Whether or not Dalton wins the offensive rookie of the year is too early to judge right now; and historically the award tends to favor headline players like Newton. That being said, let's flashback to some analyses made by NFL Insiders on Dalton.
NFL Network's Vic Carruci wrote:
In the opinion of most talent evaluators and analysts, Dalton is a developmental player. He is considered a long-term project who might one day be ready to step into the starting role, but that isn't likely to happen any time soon.

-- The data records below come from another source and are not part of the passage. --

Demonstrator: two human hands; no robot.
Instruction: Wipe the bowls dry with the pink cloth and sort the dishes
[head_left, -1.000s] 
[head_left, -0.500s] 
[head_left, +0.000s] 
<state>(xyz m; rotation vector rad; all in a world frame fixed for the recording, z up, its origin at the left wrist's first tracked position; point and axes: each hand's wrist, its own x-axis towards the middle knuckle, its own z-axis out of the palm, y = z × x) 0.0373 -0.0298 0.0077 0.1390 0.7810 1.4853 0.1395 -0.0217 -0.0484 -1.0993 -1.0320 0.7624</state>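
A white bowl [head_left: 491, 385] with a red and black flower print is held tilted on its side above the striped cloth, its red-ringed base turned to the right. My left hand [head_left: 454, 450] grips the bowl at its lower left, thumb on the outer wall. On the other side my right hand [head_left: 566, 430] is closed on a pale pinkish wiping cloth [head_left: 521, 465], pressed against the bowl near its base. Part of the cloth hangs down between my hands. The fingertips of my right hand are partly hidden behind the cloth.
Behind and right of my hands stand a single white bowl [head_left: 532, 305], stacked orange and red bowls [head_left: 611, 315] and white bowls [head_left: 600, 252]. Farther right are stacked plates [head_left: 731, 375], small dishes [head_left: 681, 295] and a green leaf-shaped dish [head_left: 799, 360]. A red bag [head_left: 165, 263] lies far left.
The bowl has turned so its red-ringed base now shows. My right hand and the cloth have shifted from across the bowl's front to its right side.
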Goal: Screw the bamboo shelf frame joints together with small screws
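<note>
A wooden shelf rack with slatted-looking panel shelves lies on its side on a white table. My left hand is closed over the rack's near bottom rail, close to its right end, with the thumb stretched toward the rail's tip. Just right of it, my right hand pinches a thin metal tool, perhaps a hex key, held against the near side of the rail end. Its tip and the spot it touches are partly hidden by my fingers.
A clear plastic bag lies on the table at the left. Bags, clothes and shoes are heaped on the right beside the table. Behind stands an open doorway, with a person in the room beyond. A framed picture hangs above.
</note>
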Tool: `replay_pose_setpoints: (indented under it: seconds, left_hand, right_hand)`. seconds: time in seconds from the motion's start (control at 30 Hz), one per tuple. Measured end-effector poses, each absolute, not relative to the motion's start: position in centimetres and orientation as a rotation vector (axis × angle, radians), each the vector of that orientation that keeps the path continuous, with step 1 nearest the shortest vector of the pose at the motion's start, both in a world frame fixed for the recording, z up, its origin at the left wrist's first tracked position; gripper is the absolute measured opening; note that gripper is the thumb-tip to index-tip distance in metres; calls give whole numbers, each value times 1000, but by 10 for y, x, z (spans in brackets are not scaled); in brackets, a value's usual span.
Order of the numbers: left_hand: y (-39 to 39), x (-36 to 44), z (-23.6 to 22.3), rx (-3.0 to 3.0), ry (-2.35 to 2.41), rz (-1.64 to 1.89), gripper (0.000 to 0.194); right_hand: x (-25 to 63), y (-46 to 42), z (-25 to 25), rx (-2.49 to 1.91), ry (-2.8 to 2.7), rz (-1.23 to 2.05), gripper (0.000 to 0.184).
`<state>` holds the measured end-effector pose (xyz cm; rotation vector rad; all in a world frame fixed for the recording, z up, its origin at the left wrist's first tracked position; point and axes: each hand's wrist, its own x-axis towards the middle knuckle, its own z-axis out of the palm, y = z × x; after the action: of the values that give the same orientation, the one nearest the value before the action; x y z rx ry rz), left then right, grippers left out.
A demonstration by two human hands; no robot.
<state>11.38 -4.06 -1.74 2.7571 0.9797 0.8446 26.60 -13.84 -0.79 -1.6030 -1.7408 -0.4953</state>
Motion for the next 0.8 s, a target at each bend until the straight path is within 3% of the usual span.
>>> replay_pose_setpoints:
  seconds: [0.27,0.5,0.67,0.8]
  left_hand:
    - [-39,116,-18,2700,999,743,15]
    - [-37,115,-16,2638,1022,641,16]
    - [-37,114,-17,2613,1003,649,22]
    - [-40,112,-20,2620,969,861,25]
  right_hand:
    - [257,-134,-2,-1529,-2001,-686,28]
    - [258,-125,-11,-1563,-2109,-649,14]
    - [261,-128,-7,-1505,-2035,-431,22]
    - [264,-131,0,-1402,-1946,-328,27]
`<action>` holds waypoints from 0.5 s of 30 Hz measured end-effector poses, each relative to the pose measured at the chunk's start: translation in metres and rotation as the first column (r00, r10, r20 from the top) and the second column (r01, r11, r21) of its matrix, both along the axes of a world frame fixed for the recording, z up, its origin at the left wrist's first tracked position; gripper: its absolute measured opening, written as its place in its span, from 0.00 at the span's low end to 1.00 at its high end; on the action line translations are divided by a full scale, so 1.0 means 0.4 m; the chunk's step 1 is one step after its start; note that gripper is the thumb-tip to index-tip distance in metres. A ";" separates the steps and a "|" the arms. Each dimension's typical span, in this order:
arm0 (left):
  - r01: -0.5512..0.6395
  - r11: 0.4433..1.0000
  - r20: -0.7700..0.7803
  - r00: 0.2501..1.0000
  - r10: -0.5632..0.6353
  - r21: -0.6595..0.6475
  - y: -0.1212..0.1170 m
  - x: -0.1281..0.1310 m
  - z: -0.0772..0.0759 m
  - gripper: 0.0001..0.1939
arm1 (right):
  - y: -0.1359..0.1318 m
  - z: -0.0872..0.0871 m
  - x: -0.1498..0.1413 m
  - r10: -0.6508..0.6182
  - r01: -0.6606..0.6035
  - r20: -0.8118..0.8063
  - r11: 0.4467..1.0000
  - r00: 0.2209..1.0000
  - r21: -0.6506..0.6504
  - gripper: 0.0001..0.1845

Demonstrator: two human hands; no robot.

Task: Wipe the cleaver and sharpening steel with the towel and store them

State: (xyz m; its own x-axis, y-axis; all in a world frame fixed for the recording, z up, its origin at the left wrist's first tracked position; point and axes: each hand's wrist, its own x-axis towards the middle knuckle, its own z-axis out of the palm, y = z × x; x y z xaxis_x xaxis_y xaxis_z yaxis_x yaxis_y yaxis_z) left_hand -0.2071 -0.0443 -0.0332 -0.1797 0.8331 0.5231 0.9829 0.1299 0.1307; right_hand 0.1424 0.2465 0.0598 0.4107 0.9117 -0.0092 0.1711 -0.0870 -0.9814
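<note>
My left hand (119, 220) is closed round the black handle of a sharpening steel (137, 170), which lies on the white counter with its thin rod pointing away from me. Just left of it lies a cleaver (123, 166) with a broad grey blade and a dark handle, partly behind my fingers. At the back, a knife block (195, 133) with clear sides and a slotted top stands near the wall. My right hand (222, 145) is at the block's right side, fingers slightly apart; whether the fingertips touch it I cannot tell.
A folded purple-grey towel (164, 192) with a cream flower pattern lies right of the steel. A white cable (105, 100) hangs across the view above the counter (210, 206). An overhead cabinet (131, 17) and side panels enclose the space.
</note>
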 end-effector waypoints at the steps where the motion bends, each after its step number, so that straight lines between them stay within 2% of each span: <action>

Some analysts, such as NFL Network's Mike Mayock, liked Dalton better than Arkansas quarterback Ryan Mallett. But the best that could be hoped for from most of the quarterbacks in the draft is to make an impact in a few years, at the earliest.
ESPN's John Clayton annually ranks the NFL quarterbacks every year. He ranked Dalton dead last in the NFL.
Carson Palmer gave his heart, soul and body to make the Bengals a winning franchise. After two playoff losses and years of enduring frustration, Palmer gave up. Now it's Dalton's turn to try to do the same with a smaller body and not as strong an arm.